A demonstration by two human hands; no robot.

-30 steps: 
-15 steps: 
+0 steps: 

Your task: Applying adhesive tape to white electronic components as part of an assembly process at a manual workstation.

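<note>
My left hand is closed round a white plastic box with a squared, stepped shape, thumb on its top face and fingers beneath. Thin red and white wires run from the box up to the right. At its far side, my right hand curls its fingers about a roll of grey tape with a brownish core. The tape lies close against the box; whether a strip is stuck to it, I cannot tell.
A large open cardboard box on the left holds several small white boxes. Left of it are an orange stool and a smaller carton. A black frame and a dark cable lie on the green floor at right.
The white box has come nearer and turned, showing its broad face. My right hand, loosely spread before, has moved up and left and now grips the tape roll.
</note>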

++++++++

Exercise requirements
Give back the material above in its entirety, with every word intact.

Response to this exercise
A demonstration by two human hands; no robot.

-30 steps: 
-15 steps: 
+0 steps: 

Your task: Applying adhesive tape to white electronic components as part of an assembly process at a manual workstation.

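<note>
My left hand is closed round a white plastic box with a squared, stepped shape, thumb on its top face and fingers beneath. Thin red and white wires run from the box up to the right. At its far side, my right hand curls its fingers about a roll of grey tape with a brownish core. The tape lies close against the box; whether a strip is stuck to it, I cannot tell.
A large open cardboard box on the left holds several small white boxes. Left of it are an orange stool and a smaller carton. A black frame and a dark cable lie on the green floor at right.
The white box has come nearer and turned, showing its broad face. My right hand, loosely spread before, has moved up and left and now grips the tape roll.
</note>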

The output shown is complete.